The ultimate professional insult to a CEO is to be fired and then watch your former company’s stock jump 3.5% on the announcement. That was the story for Don Thompson, who was dumped by McDonald’s Corporation (MCD) late Wednesday.
McDonald’s stock price has been flat during Thompson’s tenure as CEO, compared to the post-firing 33% surge in the Dow Industrials and 47% jump in the S&P 500 Index.
The ouster of Thompson comes after McDonald’s stock was down 14.5% from its highest point in the past year and the company posted disastrous 21% fourth-quarter earnings plunge. Global store traffic in 2014, which is a key industry measure, declined by 3.6% and an even worse 4.1% U.S. decline. On a monthly basis, comparable store sales declined in 10 of 12 months in 2014.
Thompson’s four biggest mistakes were: 1. An unsuccessful experiment with high-end items like Angus beef burgers and Chicken Selects that were not in McDonald’s core “value-price” customers’ budget; 2. Longer drive-thru wait because of an expanded number of complex menu items; 3. Menu selections grew by 70% since 2007; and 4. a food scandal in China emphasized that the company sells “junk food”.
The vast majority of the changes under Thompson might have been appropriate for a sit-down restaurant, but franchisees hated the cost of the equipment to expand the menu, as well as the resulting crash in employee productivity handling extra ingredients and preparation.
Thompson also failed in trying to follow millennials’ penchant for so-called “fast-casual” concepts like Chipotle and Panera, where the food is high-quality, the atmosphere is si- down and the prices for a full meal are several bucks higher than McDonalds.
In an effort to try to paint being dumped in a better light, Thompson announced he was leaving due to retirement.
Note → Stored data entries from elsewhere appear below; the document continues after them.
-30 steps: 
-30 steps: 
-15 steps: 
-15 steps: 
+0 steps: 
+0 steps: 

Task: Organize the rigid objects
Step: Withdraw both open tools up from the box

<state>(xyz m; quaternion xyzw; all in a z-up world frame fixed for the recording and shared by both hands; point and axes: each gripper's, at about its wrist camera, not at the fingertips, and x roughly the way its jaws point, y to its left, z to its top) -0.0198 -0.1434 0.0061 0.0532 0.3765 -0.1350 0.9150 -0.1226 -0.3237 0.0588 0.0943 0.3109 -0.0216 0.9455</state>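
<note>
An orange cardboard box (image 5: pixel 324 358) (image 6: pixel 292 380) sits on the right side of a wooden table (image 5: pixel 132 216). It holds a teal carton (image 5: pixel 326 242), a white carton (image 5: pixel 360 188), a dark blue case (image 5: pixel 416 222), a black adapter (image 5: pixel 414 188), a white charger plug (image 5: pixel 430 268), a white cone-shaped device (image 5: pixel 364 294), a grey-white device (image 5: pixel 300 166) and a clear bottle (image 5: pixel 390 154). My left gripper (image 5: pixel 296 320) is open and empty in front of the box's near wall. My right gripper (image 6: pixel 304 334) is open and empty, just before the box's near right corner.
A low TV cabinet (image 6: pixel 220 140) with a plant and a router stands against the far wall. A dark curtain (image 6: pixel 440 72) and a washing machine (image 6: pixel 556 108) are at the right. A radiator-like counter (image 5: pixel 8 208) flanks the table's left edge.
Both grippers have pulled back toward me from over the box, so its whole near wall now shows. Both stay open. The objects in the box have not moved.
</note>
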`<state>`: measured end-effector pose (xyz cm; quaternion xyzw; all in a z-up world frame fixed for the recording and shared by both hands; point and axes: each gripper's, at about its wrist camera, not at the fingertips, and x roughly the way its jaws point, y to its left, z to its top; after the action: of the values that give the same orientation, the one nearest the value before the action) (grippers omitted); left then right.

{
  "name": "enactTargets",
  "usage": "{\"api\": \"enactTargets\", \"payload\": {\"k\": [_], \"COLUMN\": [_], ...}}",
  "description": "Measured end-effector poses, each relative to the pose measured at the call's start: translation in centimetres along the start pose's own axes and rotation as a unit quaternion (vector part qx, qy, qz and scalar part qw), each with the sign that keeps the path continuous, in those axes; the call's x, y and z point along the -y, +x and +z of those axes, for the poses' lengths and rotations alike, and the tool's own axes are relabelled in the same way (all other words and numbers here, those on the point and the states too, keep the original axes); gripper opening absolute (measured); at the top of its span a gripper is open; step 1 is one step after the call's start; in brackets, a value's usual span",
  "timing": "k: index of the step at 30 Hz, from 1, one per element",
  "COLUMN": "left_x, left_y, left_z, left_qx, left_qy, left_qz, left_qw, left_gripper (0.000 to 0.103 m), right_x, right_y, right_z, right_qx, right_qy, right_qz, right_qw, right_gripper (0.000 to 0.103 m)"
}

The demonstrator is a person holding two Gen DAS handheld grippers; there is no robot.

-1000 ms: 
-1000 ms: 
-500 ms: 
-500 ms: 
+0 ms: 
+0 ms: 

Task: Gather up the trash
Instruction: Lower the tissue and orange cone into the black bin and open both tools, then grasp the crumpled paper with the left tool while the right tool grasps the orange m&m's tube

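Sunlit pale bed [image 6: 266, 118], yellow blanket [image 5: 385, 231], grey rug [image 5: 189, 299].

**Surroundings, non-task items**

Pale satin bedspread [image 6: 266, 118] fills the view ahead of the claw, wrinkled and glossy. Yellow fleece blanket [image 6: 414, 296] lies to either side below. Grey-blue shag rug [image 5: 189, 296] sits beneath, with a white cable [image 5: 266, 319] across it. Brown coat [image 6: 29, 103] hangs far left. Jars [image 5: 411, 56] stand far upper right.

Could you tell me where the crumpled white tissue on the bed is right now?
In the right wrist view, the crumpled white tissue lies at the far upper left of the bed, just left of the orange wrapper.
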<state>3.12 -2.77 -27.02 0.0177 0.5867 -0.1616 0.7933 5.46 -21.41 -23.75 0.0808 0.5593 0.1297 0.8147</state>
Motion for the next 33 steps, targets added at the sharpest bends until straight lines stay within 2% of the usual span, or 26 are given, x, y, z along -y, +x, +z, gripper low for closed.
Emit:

In an awkward comment he said, “It’s tough to say goodbye to the McFamily, but there is a time and season for everything.”
The new CEO is Steve Easterbrook, 48, the company’s Chief Brand Officer. The company said that he had been focused on efforts to elevate McDonald’s advanced menu innovation and in creating an infrastructure for its digital initiatives.
The challenge in turning around the brand will be daunting. The company has over 36,000 locations in more than 100 countries, with about 80% of the restaurants owned and run as franchises.
Thompson’s tried to focus the company as an adult venue. That means a whole generation of young families did not “grow up with the brand.” At 66 years old, McDonald’s has lost much of its relevance as cheap, quick and good-tasting food for families and teenagers. Reinventing this senior citizen will be more than challenging.